He stared at the open locket; one half held a woman and the other a younger female. The man pulled it close to his heart and hugged it tightly. An arm lifted, it brought it to his lips. Tender kisses to each side preceded him closing the two metal halves. He slipped the heart shaped trinket over his neck and onto his chest. Whispered words of affection floated away on his breath.

"Are you ready, Carl?"

The question snapped him back to reality. He nodded. It was time. This world would pay the consequences. It would feel his fury… His heartbreak. His loves were stolen away from him. Eyes aflame with anger and agony met a calm and collected group. He had raised them, trained them, to be steadfast. Not a single glance wavered when their eyes locked. Carl spoke, "I am. Did you bring it?"

The one that questioned him stepped forward and set a case down with careful ease. She smirked, a dangerous thing, and replied, "Of course."

Carl Haven paused for a split second to admire the beauty of her teeth between those full red lips. Then as quickly as it came, such a simple pleasure was stolen away by a pit of grief. Moonlight reflected into their eyes when the container opened. It held a wavering mass within a field of glass. Glittering in unearthly colors, the antimatter bomb demanded their attention. It commanded their respect and each of them trembled in the presence of such a force of destruction. One of the youngest, a small boy, asked, "Do we really have to do this?"

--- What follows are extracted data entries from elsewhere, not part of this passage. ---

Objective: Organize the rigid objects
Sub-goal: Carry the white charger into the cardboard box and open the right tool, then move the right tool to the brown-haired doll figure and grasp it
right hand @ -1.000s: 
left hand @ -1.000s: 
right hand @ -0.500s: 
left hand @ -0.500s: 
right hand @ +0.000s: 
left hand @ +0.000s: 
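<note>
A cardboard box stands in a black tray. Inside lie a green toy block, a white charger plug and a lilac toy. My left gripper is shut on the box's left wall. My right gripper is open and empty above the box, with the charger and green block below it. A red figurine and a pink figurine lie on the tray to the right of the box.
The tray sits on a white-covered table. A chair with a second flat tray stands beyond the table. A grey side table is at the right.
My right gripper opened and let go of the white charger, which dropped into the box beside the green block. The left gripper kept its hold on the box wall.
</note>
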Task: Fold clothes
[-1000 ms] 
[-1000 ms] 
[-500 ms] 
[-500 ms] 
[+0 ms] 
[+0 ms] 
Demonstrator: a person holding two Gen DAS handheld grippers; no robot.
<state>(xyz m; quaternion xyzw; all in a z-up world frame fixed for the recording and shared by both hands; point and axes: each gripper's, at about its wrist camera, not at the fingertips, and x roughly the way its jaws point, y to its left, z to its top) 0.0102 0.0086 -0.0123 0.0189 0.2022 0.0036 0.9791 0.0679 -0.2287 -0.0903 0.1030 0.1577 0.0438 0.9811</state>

"You do not. You can leave. I won't hold it against you," Mr. Haven's voice was a monotonous and even tone devoid of emotion, but it was a lie that covered an eternity of turmoil. He reached down and picked up the weapon. A simple turn of a dial was followed by a click. The device was armed. The boy left. He knew the pain the man carried but could not reconcile him with the surrogate parent which had shown him such compassion.

All five of those left, split in different directions. One entered the building from the entrance on the roof. The other four shattered windows on the 98th floor. Blood reigned and tears flowed. Agony begat more. Then Carl stood before those for which he came. It was an old couple. Disheveled things, crumpled within a chair. The ancient ones stared at him, their eyes lit with fervor. Together the two of them spoke, "Such rage. Such pain. All for ones that could not feel the same."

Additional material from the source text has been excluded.